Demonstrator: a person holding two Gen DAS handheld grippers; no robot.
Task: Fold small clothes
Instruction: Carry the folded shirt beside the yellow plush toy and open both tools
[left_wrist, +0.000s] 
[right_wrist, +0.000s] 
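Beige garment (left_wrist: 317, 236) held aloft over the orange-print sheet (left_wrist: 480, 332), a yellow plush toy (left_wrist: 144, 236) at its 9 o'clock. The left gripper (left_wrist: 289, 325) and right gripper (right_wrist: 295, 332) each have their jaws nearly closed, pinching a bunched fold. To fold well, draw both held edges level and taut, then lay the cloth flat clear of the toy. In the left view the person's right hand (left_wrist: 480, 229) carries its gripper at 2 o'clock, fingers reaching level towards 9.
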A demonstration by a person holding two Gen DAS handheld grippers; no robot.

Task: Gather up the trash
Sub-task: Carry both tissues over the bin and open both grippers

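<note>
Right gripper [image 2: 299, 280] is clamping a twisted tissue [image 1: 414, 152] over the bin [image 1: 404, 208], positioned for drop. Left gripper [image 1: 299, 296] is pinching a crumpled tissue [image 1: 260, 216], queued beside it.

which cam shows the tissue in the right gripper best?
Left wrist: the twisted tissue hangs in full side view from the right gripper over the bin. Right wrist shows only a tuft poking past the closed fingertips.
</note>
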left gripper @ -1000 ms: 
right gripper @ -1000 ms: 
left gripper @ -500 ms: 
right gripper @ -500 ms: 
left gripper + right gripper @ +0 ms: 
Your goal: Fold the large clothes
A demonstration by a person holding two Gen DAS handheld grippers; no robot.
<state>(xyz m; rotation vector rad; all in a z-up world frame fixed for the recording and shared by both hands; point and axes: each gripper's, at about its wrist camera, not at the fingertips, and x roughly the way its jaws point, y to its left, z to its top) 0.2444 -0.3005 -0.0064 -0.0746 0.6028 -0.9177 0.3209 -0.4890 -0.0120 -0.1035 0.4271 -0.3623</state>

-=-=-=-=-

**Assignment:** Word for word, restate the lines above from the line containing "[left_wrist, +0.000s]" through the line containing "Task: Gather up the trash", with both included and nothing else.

**Task response:**
[left_wrist, +0.000s] 
[right_wrist, +0.000s] 
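Beige garment (left_wrist: 317, 236) held aloft over the orange-print sheet (left_wrist: 480, 332), a yellow plush toy (left_wrist: 144, 236) at its 9 o'clock. The left gripper (left_wrist: 289, 325) and right gripper (right_wrist: 295, 332) each have their jaws nearly closed, pinching a bunched fold. To fold well, draw both held edges level and taut, then lay the cloth flat clear of the toy. In the left view the person's right hand (left_wrist: 480, 229) carries its gripper at 2 o'clock, fingers reaching level towards 9.
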A demonstration by a person holding two Gen DAS handheld grippers; no robot.

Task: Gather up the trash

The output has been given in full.